The newly isolated strain T. thermosaccharolyticum M18 displayed effective degradation of lignocellulose and produced large amounts of hydrogen. This is the first report of a Thermoanaerobacterium species presenting cellulolytic characteristics, and this species thus represents a novel cellulolytic bacterium distinguished from all other known cellulolytic bacteria. In comparison, the extraordinary yield and specific rate of hydrogen for strain M18 obtained from lignocellulose make it more attractive in monoculture fermentation. T. thermosaccharolyticum M18 is thus a potential candidate for rapid conversion of lignocellulose to biohydrogen in a single step.
与专门生产纤维素酶的工艺相比,木质纤维素生物质的综合生物加工(CBP)生产氢气具有成本更低、效率更高的巨大潜力。目前基于 CBP 的氢气生产的研究主要集中在使用嗜热纤维素分解菌热纤维梭菌和极其嗜热纤维素分解菌卡尔迪克西鲁普托斯 saccharolyticus。然而,尚无研究表明热厌氧杆菌属中的菌株可作为唯一微生物同时完成纤维素降解和 H2 生成。

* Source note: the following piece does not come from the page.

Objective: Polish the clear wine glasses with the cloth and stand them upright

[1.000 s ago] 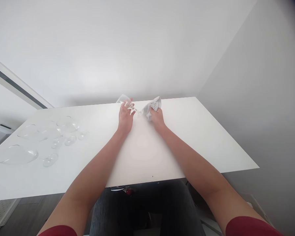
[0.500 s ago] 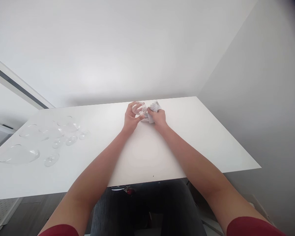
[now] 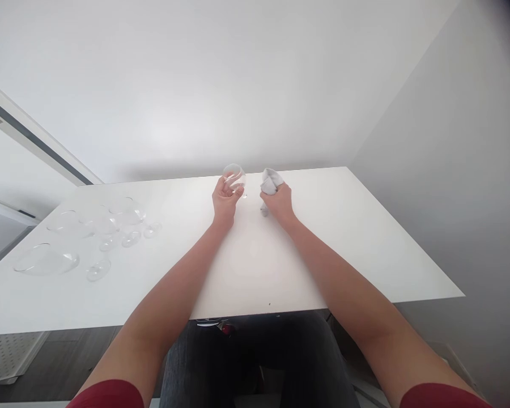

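Observation:
A clear wine glass point(image 3: 233, 174) is held up near the far edge of the white table. My left hand point(image 3: 224, 203) curls its fingers and thumb around it. To the right, my right hand point(image 3: 281, 201) grips a bunched white cloth point(image 3: 270, 182), which sticks out above the fist and hangs a little below it. A gap separates cloth and glass. Much of the glass's lower part is hard to make out behind my left fingers.
Several clear wine glasses point(image 3: 130, 212) stand grouped on the left of the table point(image 3: 250, 272), faint against its white surface. A wall point(image 3: 246, 85) runs behind the far edge. A white perforated basket point(image 3: 11, 357) sits low at the left.
My hands have drawn apart, and the cloth has come away from the glass. The glass has tipped, its opening facing me less. The view has shifted slightly left.

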A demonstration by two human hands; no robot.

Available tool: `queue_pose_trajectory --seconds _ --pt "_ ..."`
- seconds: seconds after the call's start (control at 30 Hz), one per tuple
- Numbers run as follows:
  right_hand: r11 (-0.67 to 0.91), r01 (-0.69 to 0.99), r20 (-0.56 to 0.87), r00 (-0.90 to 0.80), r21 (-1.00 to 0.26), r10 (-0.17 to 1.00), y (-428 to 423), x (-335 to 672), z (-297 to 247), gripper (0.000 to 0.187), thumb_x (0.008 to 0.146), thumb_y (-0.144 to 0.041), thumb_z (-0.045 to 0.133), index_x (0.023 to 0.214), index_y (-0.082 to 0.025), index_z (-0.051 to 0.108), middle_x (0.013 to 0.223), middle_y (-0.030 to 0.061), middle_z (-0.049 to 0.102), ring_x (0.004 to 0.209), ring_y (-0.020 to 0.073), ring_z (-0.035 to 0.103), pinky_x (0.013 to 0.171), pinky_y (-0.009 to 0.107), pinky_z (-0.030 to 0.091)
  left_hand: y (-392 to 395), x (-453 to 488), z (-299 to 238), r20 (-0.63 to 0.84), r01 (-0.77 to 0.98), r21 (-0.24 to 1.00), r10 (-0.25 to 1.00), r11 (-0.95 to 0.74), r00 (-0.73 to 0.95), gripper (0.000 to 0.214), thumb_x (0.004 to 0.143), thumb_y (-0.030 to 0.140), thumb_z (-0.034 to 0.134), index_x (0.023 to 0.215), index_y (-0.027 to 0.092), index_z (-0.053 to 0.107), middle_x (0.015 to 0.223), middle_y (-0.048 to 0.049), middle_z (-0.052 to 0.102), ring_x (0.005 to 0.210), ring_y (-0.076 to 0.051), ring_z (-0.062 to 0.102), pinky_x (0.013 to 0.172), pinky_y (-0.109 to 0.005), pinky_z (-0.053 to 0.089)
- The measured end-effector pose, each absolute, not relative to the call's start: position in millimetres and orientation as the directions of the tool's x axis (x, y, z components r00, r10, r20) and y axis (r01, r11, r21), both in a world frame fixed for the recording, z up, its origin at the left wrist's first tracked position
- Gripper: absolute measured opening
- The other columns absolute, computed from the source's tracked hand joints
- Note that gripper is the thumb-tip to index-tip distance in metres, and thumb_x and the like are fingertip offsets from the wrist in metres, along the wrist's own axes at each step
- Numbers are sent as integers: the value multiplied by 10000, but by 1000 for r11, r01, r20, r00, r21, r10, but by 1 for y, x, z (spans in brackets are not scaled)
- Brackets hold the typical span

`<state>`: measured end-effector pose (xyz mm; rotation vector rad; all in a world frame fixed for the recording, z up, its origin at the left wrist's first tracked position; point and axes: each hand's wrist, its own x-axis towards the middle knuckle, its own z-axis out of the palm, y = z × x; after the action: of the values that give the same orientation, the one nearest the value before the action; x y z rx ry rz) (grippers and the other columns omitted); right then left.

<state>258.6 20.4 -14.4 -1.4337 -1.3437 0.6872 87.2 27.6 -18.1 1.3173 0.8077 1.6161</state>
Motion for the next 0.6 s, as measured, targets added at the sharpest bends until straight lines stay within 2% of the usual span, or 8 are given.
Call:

我们专门筛选了能够直接从木质纤维素材料转化中生产氢气的中温嗜热纤维素分解菌。从 60°C 下生长的热厌氧杆菌属中分离到 3 株新的嗜热纤维素分解菌。它们都能很好地生长在各种植物聚合物上,包括微晶纤维素、滤纸、木聚糖、葡萄糖和木糖。特别是分离到的菌株,命名为 Thermoanaerobacterium thermosaccharolyticum M18,表现出较高的纤维素酶活性和较高的氢气产量。当在 0.5%微晶纤维素中生长时,约 82%的纤维素被消耗,H2 产量和最大产率分别达到 10.86mmol/g Avicel 和 2.05mmol/L/h。未经任何物理化学或生物预处理的天然木质纤维素材料也能支持菌株 M18 的可观生长,导致玉米芯、玉米秸秆和麦草中不溶性纤维素和半纤维素聚合物降解 56.07%至 62.71%,产量为 3.23 至 3.48mmol H2/g 基质,平均产率为 0.10 至 0.13mmol H2/L/h。
新分离的 Thermoanaerobacterium thermosaccharolyticum M18 表现出有效的木质纤维素降解能力,并产生大量氢气。这是第一个报道具有纤维素分解特性的热厌氧杆菌属物种的报告,因此该物种代表了一种新型的纤维素分解菌,与所有其他已知的纤维素分解菌不同。相比之下,从木质纤维素中获得的 M18 的氢气产量和比生产率非常高,使其在单一培养发酵中更具吸引力。因此,Thermoanaerobacterium thermosaccharolyticum M18 是木质纤维素一步快速转化为生物氢气的潜在候选者。